A few years later a movement started to build a railroad connecting Sanbury with Erie, and surveys were completed in 1839. A statewide convention was help at Philadelphia in 1852. It was argued that Philadelphia was 81 miles closer to Eria by rail than New York and this made Philadelphia the logical outlet for the farm and industrial products of Northwestern PA. In 1855 a railroad was completed from Philadelphia to Norristown with the trains drawn by "Old Ironsides," the first locomotive built by Matthias Bladwin.
There were some 300 miles of railroad in operation in the state as early as 1836, but all were short lines. By 1838 Baltimore interestshad extended a railroad to New York. The Philadelphia and Reading, charted in 1833 was opened all the way to Reading, on December 5, 1839, when the "Gowan & Marx" another Pennsylvania Locomotive chugged into Philadelphis carrying barrells of flour, pig iron, and whiskey as freight, and 60 passangers.

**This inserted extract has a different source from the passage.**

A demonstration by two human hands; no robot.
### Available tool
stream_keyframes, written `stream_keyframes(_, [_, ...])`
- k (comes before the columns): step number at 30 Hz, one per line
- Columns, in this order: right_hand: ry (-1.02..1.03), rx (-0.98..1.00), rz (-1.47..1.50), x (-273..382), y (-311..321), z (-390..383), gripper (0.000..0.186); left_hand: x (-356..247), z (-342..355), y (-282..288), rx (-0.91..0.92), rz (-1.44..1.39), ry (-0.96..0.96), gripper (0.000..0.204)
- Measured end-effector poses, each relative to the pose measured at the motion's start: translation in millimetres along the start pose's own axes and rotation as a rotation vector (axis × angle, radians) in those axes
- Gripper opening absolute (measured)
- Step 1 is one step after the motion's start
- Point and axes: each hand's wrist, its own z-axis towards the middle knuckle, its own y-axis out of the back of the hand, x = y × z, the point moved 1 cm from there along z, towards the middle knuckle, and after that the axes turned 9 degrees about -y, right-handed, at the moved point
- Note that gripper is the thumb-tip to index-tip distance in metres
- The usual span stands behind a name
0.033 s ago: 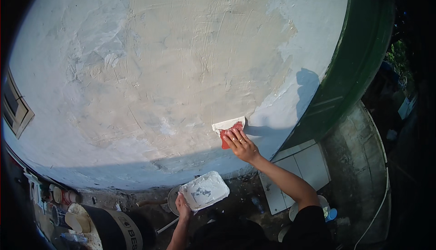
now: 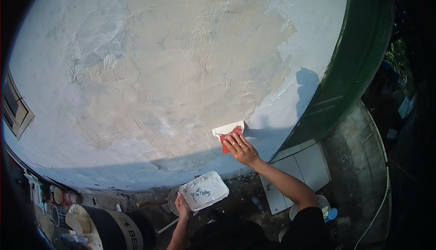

The Reading also built the first iron railroad bridge in America at Pottstown in 1844. A railroad for the Lehigh Valley region was projected in 1846 and reached Easton and Wilkes-Barre by 1855.
The Pennsylvania Railroad was charted April 13, 1846 and was built to Pittsburgh by 1852, thanks to another great engineers feat in carrying a railroad over the Alleghenies using the famous Horeshow curve just west of Altoona to climb the mountains.
The 1850's saw the railroad fever burning even more strongly in just about every part of the state. Shortlines were projected in every direction, usually to proved a route to another railroad or to a canal as means of stimulating buisnesses. Cities and even entire countries pledged their resources to buy railroad compnay stock and citizens everywhere who had any intereset in a buisness or industry were also subscribing to the support of railroad companies.